Вера тоже вертится. Я слышу, как постанывает в соседней комнате Саша и хочу подойти к ней, но меня опережает Людмила.
А потом начинается утро.
Вернее, фактическое бодрствование, потому что рассвет чуть забрезжил, когда шум со стороны улицы нарастает, и, подбежав к окну, я вижу, что вновь несут носилки, идут ребята, и выбегаю на улицу к ним.
Мне страшно. Картина потрясает сознание. Вся медицинская часть обставлена носилками с ранеными. Но потом я слышу:
– Мы не могли их бросить. Надо похоронить по-человечески, табличку сделать, – и понимаю, что это не раненые. Среди них и погибшие.
Мне становится физически дурно, и я сажусь на траву прежде, чем подкашиваются ноги.
«Дыши, дыши глубже», – приказываю себе.
– Катя? – моего плеча касается рука.
Я поднимаю глаза и вижу Веру.
– Всё в порядке, – говорю я самую неуместную сейчас фразу.
– Наташа вернулась, – заявляет она. – Живая.
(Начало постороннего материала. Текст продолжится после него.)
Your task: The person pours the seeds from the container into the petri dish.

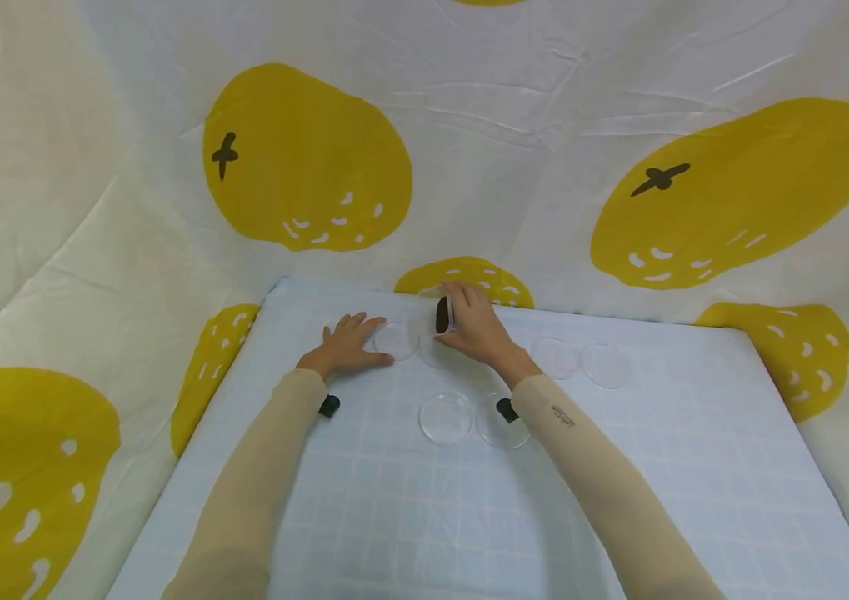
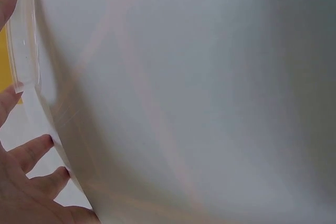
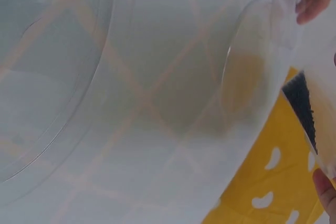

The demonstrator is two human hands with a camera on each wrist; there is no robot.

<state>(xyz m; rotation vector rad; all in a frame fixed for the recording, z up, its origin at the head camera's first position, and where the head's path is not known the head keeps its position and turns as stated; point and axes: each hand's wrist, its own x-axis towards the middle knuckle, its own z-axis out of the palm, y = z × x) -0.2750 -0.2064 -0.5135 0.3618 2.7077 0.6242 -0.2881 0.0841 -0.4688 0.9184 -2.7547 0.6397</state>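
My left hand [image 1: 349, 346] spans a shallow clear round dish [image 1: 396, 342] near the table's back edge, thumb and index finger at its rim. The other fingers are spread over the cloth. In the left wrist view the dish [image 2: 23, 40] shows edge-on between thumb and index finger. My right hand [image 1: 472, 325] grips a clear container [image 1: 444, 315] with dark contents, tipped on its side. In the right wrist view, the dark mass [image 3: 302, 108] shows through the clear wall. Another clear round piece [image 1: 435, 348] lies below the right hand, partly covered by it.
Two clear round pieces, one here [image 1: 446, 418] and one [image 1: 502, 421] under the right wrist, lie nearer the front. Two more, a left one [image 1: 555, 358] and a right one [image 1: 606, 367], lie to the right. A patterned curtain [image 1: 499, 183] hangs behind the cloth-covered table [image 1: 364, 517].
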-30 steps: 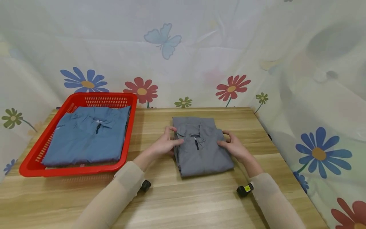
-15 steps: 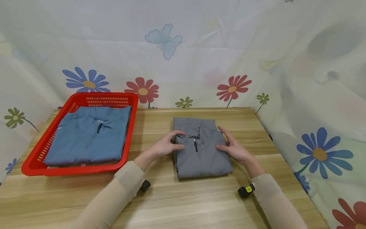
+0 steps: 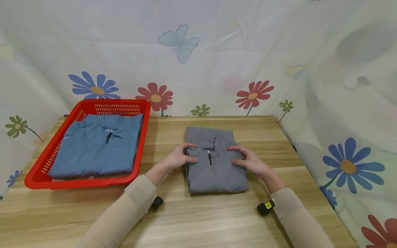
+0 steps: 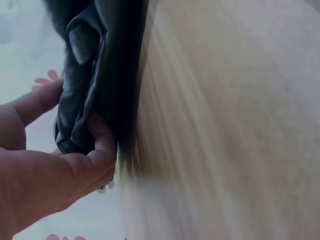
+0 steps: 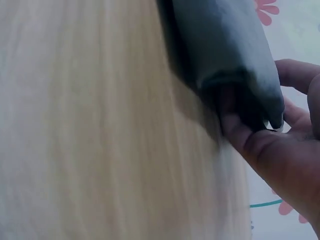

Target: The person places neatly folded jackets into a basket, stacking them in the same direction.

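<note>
A grey jacket [image 3: 217,174], folded into a flat rectangle with its collar and short black zipper pull on top, lies on the wooden table [image 3: 198,220]. My left hand [image 3: 176,158] grips its left edge. In the left wrist view, one finger [image 4: 102,137] is tucked against the stacked side layers while another lies over the top. My right hand [image 3: 252,162] holds the opposite edge, two fingertips on the upper face. A finger [image 5: 235,125] reaches into the fold's open end in the right wrist view. Further fingers are hidden by the cloth.
Left of the jacket stands a red slotted basket [image 3: 143,137] with a folded blue jacket [image 3: 96,151] in it. A white flower-printed curtain [image 3: 217,62] hangs behind the table and along its sides.
The grey jacket has shifted slightly left and sits straighter. My right fingers have moved from beside its right edge onto the top; my left fingers now lie over its left edge.
</note>
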A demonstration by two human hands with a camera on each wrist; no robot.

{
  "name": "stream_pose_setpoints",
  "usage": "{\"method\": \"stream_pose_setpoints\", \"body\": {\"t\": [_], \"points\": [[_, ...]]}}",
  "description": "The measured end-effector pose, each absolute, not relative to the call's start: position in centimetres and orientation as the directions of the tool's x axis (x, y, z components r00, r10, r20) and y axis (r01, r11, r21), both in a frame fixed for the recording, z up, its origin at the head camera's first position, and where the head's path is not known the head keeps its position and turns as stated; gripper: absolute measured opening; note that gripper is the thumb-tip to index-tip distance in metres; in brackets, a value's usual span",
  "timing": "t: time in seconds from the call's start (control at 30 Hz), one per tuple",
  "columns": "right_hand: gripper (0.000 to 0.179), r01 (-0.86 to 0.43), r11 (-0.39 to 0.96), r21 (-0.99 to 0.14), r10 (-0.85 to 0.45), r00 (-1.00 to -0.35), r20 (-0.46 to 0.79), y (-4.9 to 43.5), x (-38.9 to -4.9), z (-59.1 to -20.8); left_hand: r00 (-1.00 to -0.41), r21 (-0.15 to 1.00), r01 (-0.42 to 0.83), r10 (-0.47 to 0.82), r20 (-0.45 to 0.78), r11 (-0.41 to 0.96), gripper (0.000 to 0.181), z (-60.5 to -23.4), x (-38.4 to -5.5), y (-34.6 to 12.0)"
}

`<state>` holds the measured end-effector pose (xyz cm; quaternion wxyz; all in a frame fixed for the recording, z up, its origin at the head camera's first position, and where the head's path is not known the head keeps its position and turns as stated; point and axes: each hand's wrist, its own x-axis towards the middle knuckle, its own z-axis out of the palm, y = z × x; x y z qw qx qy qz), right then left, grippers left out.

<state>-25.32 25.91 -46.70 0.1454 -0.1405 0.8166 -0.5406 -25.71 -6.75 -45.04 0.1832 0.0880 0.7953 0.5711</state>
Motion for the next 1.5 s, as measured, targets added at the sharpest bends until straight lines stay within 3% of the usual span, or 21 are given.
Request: {"method": "stream_pose_setpoints", "body": {"t": [0.47, 0.6, 0.9, 1.5], "points": [[0.06, 0.088, 0.26, -0.962, -0.401, -0.896, -0.19, 24.4, -24.8, -46.8, -0.942, 0.957, -0.024, 0.313, -0.118, 0.288, 0.073, -45.9, -25.9, -7.4], [0.065, 0.089, 0.248, -0.965, -0.398, -0.899, -0.185, 24.4, -24.9, -47.0, -0.931, 0.947, -0.029, 0.336, -0.141, 0.318, 0.065, -45.9, -25.9, -7.5], [0.068, 0.111, 0.191, -0.975, -0.409, -0.894, -0.182, 23.6, -24.7, -46.4, -0.946, 0.94, -0.051, 0.286, -0.154, 0.337, 0.066, -45.4, -25.5, -7.7], [0.069, 0.069, 0.175, -0.982, -0.425, -0.894, -0.139, 21.4, -23.4, -42.8, -0.959, 0.967, -0.123, 0.224, -0.174, 0.223, 0.066, -41.5, -21.9, -10.3]]}}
Я выдыхаю. Хотя бы это. Живая.
Подойти и посмотреть на погибших просто нет сил. Через пять или десять минут я слышу, как командиру докладывают:
– Четыре бойца погибли, шесть раненых.
Тот нецензурно ругается.
– Распорядиться о подкреплении, – слышу приказ.
– Надо похоронить, – робко вставляет чей-то голос.
– Да, надо, – совсем другим, немного потерянным голосом соглашается командир и уходит.
Настроение царит мрачное.
Следующий час уходит на процедуру погребения. Я всё же нахожу в себе силы встать и посмотреть, кто погиб. Нужно проститься. И вижу парня – молодого, не старше нас, который не далее, чем вчера, рвался в бой. Вот и всё. Кончилась его война.
Двое других чуть постарше. Лицо одного изуродовано, так что я лишь по рассказам понимаю, кто это. Четвёртому лет сорок – но разве это возраст, чтоб умирать?
Какое-то время слышится лишь шёпот ветра и звук земли, бьющейся о лопату. Я не могу это выдержать и ухожу в сторожку. В комнату к Саше приносят самого тяжёлого раненого. Это Витя – весёлый и беспечный балагур-весельчак – таким мы его все узнали. Он умел разрядить обстановку, внести ярких красок в наше напряжённое ожидание чего-то страшного. Я слушала его иногда и представляла, каким он был раньше, в нормальной жизни. Всегда желанный гость в любом дружеском застолье, покоритель женских сердец и острослов. Но сейчас он имел вид столь жалкий и растерянный, что сердце невольно сжалось от боли. Война никого не щадит. И пуля летит без разбору – в парней и девчонок, молодых и поживших, оптимистов и ворчунов.
Витя явно старался сдержаться, не пугать окруживших его любопытных девчонок, но, заметив врача, не смог скрыть – в его глазах светился вопрос и надежда.
– Доктор… – только и сказал он.
– Тихо-тихо, – ответил врач и начал свои процедуры, оставив лишь Люду как ассистентку.